◆ **WHAT YOU WILL DO**:
Which of the lines below contain the string "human"? Pull each one out of the data.

◆ **Data items**:
_ _ _ _ _ _ _
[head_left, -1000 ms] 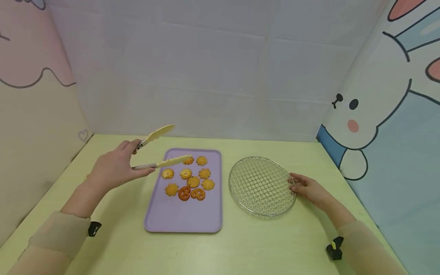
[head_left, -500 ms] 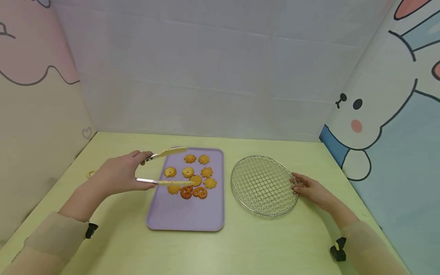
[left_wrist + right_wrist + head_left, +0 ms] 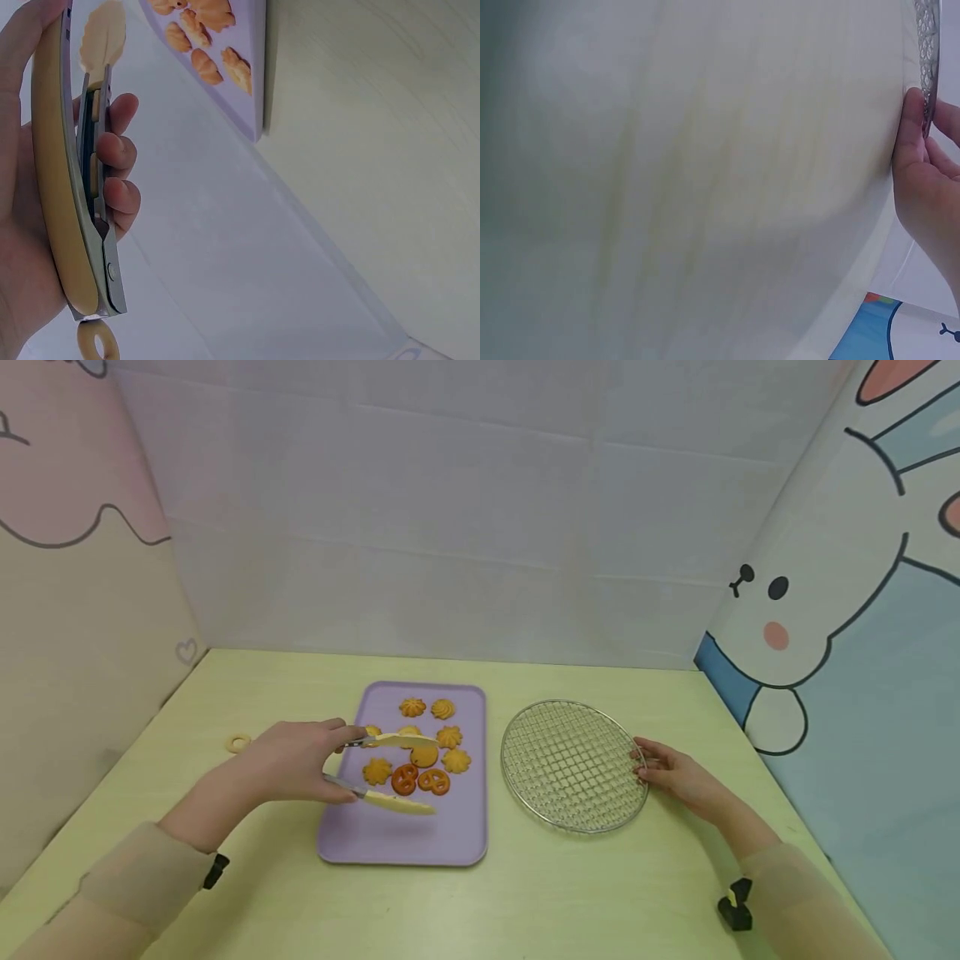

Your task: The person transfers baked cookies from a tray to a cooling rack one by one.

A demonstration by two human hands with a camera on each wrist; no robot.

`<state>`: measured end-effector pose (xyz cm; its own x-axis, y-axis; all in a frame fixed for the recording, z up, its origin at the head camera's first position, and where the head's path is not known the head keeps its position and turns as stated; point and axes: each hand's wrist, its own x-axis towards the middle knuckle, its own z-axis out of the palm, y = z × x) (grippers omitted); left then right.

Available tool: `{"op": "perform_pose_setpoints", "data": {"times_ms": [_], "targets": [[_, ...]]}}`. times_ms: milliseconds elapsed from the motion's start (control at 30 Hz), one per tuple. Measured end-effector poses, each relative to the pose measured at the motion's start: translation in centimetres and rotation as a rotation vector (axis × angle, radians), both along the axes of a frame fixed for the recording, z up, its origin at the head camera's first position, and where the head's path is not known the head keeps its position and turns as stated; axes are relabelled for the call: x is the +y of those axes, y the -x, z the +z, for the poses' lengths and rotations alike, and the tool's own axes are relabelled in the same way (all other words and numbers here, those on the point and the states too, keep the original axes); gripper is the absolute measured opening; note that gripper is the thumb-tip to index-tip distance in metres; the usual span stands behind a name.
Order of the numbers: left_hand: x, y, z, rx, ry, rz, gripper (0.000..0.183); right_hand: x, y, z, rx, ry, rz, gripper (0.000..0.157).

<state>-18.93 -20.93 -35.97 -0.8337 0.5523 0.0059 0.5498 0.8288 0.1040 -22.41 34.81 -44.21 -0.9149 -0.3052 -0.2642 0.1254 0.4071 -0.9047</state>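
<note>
My left hand [image 3: 300,764] grips a pair of tongs [image 3: 64,172] with cream tips and a ring at the tail end. The two tips stand apart over the purple tray [image 3: 375,843], one on each side of two pretzels [image 3: 403,779]. Several golden cookies [image 3: 457,761] lie in the tray's upper half, and the upper tip partly covers some of them. My right hand [image 3: 678,777] pinches the right rim of a round wire rack [image 3: 573,768]. In the right wrist view, thumb and fingers [image 3: 911,127] hold the rack's edge.
The pale yellow table [image 3: 525,902] bears tray and rack side by side. A plain pale wall [image 3: 465,527] rises behind the table's back edge. Printed cartoon walls stand at left and right, with a rabbit [image 3: 810,585] on the right one.
My left hand has moved right and toward me with the tongs, bringing their tips down over the tray around the pretzels. The right hand and rack stay in place.
</note>
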Motion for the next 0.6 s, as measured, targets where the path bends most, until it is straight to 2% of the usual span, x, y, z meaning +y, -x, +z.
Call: {"op": "perform_pose_setpoints", "data": {"times_ms": [267,467,600], "targets": [[1.6,0.5,0.0,0.035,0.067,-0.049,0.067,0.0,-0.1,0.1,-0.010,0.014,-0.003,0.066],[2.0,1.3,-0.3,0.052,0.085,-0.074,0.054,0.0,-0.1,0.2,-0.008,0.011,0.002,0.066],[2.1,1.7,-0.5,0.053,0.087,-0.079,0.052,0.0,-0.1,0.2,-0.007,0.012,0.002,0.065]]}}
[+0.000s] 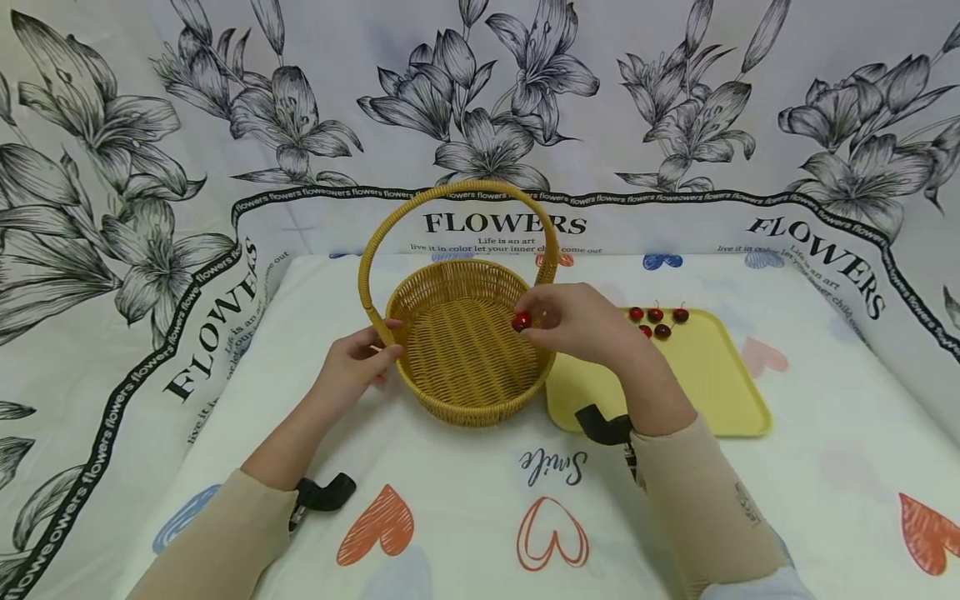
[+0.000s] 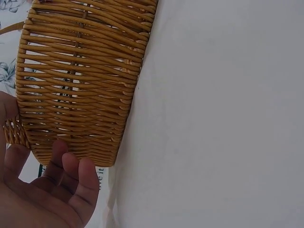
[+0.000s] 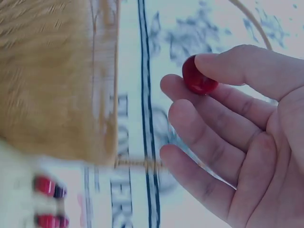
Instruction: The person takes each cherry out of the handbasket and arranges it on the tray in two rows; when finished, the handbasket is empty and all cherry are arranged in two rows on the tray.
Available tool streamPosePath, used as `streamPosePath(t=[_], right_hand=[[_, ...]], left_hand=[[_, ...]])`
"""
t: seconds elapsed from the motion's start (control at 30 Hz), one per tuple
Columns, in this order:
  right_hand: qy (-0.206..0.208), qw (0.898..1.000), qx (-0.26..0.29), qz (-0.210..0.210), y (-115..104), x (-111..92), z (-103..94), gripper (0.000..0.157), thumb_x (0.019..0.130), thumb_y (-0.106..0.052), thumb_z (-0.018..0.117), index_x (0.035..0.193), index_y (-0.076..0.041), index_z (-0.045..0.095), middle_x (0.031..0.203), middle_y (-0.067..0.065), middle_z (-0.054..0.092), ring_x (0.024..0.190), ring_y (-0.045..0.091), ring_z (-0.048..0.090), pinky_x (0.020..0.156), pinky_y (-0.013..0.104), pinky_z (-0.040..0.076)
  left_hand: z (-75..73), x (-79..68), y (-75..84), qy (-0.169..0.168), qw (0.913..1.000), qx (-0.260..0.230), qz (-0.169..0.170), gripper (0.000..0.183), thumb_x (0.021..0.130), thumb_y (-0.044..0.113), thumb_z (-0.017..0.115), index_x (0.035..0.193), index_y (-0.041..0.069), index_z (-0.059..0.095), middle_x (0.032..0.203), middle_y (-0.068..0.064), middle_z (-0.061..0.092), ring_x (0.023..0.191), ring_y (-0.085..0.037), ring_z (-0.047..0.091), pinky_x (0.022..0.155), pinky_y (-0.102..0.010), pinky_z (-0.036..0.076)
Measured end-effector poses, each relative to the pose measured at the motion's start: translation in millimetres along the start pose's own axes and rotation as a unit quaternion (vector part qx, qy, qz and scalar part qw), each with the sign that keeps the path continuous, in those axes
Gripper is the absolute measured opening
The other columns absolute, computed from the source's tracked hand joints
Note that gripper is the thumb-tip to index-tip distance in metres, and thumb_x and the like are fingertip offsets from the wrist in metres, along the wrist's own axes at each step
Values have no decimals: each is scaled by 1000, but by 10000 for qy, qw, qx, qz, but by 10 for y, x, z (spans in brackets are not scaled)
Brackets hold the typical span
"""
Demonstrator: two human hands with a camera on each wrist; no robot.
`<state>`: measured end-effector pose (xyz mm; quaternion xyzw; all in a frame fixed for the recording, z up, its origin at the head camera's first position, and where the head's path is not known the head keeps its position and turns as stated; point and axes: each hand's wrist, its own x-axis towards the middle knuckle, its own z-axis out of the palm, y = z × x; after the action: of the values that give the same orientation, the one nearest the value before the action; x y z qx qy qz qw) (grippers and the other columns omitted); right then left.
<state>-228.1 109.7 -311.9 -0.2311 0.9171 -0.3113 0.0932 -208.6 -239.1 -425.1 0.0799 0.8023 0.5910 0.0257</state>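
A round yellow-brown wicker basket (image 1: 468,415) with a tall arched handle stands on the table, and no fruit shows in it. My left hand (image 1: 352,362) holds its left rim at the foot of the handle, thumb and fingers on either side. In the left wrist view, fingers (image 2: 85,183) curl near the woven basket wall (image 2: 80,90). Over the basket's right rim, my right hand (image 1: 581,321) pinches a red cherry (image 1: 521,322). The right wrist view shows this cherry (image 3: 198,78) between thumb and index finger, the other fingers loosely spread.
A yellow tray (image 1: 723,396) lies right of the basket, partly under my right forearm. Several dark red cherries (image 1: 662,332) with stems sit near its far edge. White cloth (image 1: 450,500) printed with hearts covers the table, and a flower-printed cloth (image 1: 480,100) hangs behind.
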Motion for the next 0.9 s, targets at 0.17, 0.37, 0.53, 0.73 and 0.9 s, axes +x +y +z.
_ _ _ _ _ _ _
◆ **SOLUTION BELOW**:
A demonstration by two human hands with a camera on each wrist; no robot.
Demonstrator: two human hands with a camera on each wrist; no robot.

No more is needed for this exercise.